Arte, cultura e gastronomia in Sicilia: Palermo e Catania

Sono i centri più grandi della Sicilia, ma di certo non solo per questo Palermo e Catania si contendono gran parte dell’incoming turistico della regione.

Cambiano, tra le altre cose, le preferenze dei turisti nella scelta delle strutture ricettive; prevale nel capoluogo etneo il binomio Agriturismo Catania, dovuto al forte richiamo proprio della cucina etnea. Vogliamo allora parlare della cucina palermitana? Come spiegare il fatto che nel capoluogo siculo agli agriturismi vengono preferiti i b&b Palermo? E’ presto detto. La migliore cucina, a detta di molti, a Palermo, si gusta per strada: arancine, panelle, crocché, pane con la milza, “stigghiole” e chi più ne ha più ne metta.
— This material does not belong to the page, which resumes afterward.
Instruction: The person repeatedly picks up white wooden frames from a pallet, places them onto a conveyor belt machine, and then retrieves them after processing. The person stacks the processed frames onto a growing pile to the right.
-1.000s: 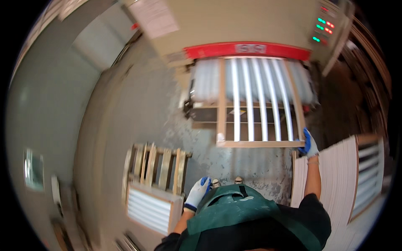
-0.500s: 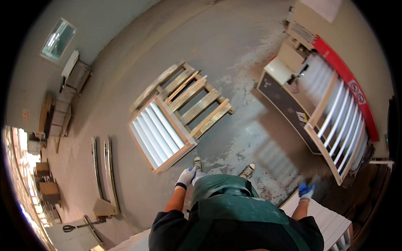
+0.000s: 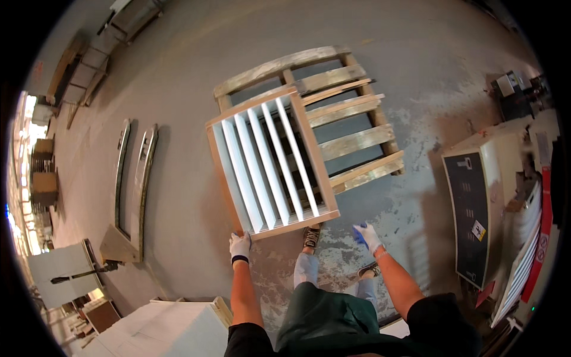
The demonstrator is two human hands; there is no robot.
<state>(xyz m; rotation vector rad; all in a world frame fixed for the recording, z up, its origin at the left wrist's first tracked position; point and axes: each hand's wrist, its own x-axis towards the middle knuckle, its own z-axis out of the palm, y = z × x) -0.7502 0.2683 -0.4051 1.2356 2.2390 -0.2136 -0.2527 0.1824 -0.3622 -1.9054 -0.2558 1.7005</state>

La rivalità, per così dire, non è quindi solo gastronomica o calcistica; con una proposta completa ed esclusiva, le due città maggiori dell’isola registrano ogni anno un numero di visitatori superiore a qualunque altra città della Sicilia puntando forte sulla componente storico culturale e su elementi geografici in parte anche simili.
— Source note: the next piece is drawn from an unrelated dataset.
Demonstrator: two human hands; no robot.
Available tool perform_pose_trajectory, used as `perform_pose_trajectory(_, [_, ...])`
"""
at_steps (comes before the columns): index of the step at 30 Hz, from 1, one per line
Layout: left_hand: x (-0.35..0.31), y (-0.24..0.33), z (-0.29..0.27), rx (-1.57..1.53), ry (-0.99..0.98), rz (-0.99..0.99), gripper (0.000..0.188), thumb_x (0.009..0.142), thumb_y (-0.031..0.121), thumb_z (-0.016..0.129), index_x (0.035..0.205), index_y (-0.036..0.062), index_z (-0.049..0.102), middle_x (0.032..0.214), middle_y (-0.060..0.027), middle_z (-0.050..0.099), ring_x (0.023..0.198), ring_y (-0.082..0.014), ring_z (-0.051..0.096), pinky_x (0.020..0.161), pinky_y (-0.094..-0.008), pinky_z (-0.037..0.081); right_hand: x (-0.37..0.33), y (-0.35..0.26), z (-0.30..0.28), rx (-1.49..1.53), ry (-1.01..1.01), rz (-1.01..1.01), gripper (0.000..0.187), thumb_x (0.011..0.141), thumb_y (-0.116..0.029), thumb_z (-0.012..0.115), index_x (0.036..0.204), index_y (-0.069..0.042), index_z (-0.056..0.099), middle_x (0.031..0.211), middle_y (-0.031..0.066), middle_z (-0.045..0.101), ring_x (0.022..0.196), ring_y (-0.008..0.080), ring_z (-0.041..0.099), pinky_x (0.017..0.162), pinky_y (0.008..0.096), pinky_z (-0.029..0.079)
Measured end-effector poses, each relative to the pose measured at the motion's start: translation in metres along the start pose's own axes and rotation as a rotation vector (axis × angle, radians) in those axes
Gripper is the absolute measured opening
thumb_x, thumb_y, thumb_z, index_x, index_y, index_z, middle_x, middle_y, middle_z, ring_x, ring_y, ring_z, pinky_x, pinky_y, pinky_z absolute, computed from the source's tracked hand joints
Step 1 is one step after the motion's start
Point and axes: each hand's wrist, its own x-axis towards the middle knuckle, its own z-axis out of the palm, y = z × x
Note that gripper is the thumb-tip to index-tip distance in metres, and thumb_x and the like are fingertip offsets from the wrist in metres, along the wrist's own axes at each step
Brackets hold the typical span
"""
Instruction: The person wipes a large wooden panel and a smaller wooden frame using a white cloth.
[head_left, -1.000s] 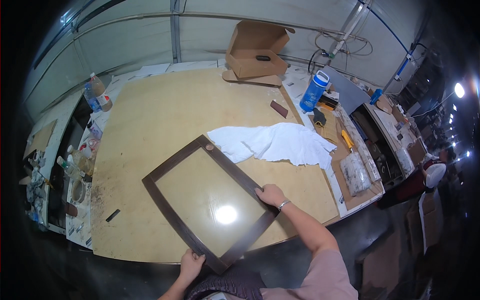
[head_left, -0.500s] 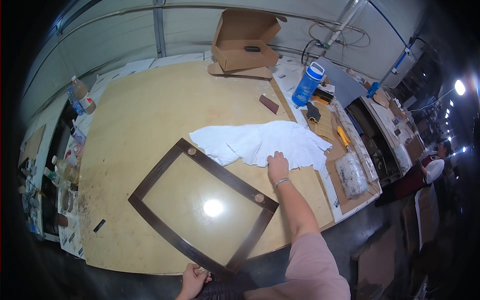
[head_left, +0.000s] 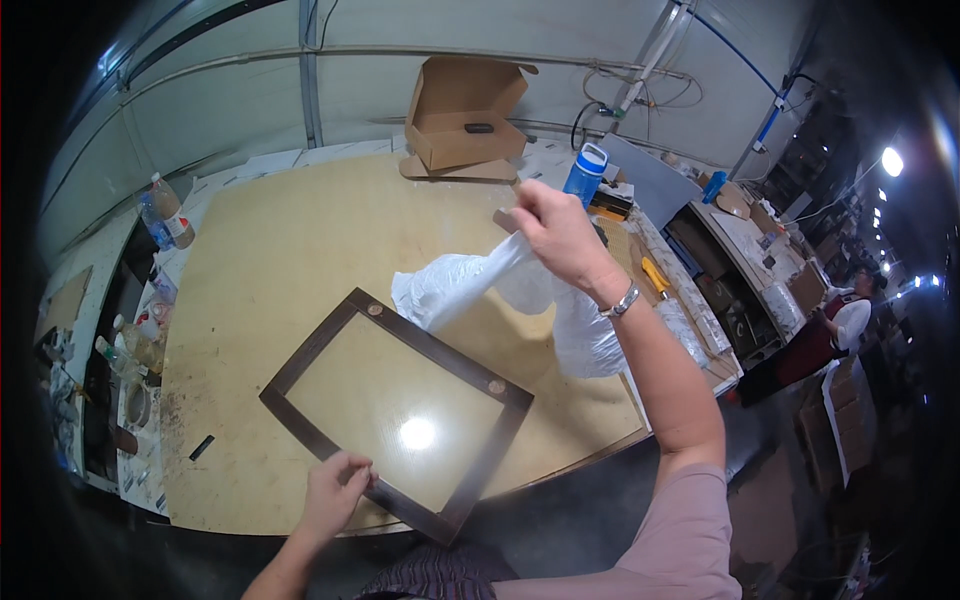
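My right hand [head_left: 560,232] is raised over the table, its fingers closed on a white cloth [head_left: 585,325] that hangs down in folds. Part of the cloth droops to the left, close to the far corner of a dark brown wooden frame [head_left: 310,355]. The frame lies flat and tilted on the table, with two round light spots along its far rail. Over its near left rail is my left hand [head_left: 338,490], thumb and fingers drawn together; what they pinch, if anything, is too small to make out.
An open cardboard box [head_left: 455,150] stands at the back. A blue bottle [head_left: 583,178] and a yellow-handled tool [head_left: 655,277] are on the right. Several bottles [head_left: 172,212] line the left edge. A small dark strip [head_left: 202,447] lies near left. Another person [head_left: 848,320] stands far right.
My right hand has gripped the white cloth and lifted it off the table, up and away from me. My left hand has risen from the table's near edge to above the frame's near rail.
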Motion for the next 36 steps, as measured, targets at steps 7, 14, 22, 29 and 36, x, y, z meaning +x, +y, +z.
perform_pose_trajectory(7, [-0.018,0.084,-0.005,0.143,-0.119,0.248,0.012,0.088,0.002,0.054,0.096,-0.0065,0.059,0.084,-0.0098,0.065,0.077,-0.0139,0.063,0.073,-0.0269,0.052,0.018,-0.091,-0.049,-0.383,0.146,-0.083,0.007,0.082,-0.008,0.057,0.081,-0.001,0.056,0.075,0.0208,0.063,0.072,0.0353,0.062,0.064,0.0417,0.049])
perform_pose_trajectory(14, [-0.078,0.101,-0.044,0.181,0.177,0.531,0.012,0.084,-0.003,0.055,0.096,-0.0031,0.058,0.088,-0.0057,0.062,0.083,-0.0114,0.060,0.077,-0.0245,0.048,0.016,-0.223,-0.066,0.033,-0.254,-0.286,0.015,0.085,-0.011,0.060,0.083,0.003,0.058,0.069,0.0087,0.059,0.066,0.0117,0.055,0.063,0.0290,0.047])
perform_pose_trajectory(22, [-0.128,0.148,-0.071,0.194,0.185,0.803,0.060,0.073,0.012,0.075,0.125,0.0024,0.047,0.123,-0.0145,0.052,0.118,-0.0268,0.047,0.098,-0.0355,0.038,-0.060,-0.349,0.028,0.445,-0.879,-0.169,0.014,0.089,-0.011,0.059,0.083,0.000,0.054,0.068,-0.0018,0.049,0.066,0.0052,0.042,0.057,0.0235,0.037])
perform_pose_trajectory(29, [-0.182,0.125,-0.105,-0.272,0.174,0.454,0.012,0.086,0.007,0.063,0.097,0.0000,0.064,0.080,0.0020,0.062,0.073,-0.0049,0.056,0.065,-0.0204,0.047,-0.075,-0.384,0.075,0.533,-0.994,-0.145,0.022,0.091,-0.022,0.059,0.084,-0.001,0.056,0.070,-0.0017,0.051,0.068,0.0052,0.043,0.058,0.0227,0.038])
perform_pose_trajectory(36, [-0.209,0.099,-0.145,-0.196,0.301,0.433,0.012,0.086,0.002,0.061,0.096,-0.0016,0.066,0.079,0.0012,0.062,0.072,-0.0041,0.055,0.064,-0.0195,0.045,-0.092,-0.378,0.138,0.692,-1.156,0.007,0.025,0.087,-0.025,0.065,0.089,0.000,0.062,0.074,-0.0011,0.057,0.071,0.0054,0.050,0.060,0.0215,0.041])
Se infatti si può dire senza timore di smentita che Palermo è la culla della cultura siciliana, è altrettanto vero che Catania e la sua provincia hanno parecchie frecce al loro arco per concorrere con il capoluogo. Puntare sul barocco, per Catania, non sarebbe una buona mossa per acquisire un certo vantaggio, visto l’enorme patrimonio che anche Palermo conserva, alla luce dei 600 anni di dominazione spagnola che ci hanno regalato capolavori come Casa Professa, San Domenico, gli oratori e i palazzi storici. Di certo invece può puntare su un elemento geografico che non solo Palermo gli invidia, ma gran parte d’Europa e del mondo. Stiamo parlando del vulcano Etna, “a muntagna” nel gergo catanese, la fucina di Efesto secondo il mito.

Resta il fatto che Catania non può prescindere dal suo vulcano, che, insieme al resto degli elementi storici e culturali, per carità, ha fatto la fortuna del capoluogo e di tutta la provincia.
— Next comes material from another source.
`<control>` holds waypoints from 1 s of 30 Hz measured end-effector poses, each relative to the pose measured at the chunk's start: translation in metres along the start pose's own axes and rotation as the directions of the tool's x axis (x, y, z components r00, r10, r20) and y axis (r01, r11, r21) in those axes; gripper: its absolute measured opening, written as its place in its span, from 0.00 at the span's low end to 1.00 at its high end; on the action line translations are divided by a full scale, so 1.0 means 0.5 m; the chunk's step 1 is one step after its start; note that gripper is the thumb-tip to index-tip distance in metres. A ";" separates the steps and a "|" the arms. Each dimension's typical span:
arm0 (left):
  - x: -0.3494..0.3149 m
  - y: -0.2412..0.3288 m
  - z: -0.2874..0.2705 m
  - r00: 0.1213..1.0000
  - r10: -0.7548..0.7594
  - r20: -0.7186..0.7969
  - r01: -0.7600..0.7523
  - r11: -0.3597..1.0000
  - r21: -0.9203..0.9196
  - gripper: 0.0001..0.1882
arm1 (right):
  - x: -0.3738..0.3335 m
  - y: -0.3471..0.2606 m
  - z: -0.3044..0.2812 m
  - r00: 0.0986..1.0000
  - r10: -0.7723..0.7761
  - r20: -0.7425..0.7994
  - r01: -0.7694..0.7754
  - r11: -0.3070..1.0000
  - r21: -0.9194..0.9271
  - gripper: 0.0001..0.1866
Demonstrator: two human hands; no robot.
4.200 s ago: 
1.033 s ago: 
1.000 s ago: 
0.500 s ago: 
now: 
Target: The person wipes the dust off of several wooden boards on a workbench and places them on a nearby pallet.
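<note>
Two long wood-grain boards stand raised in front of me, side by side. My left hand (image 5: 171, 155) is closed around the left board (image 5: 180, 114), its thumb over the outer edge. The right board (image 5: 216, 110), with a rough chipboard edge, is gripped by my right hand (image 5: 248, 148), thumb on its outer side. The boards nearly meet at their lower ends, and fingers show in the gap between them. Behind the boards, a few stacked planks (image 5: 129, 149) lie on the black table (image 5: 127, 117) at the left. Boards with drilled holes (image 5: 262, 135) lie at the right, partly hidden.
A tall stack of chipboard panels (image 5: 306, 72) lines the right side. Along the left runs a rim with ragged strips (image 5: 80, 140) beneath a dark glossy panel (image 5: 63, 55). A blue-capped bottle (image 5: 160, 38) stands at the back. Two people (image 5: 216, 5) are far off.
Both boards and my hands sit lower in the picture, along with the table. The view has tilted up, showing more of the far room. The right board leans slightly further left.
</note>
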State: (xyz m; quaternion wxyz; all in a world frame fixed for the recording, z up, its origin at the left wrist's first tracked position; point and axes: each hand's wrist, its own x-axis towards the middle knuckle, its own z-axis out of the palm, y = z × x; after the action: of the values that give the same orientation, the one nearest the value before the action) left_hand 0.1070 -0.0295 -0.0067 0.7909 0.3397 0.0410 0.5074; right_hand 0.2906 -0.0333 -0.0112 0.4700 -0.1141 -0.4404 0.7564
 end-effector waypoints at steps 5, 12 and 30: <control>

Palermo, di contro, può contare sul centro storico più grande d’Europa, tanto per gradire, e su una storia di circa 3.000 anni “scritta” in ogni strada, palazzo, chiesa, monumento. A partire dalle mura della prima fondazione fenicia, ancora visibili in parte nel cuore del centro storico, passando per le domus romane di piazza Vittoria, e ancora i mercati arabi, le chiese arabo normanne, i palazzi chiaromontani e lo sfavillante barocco spagnolo, per concludere in bellezza con il liberty palermitano che rese Palermo, sul finire dell’Ottocento, uno dei più ricercati salotti d’Europa.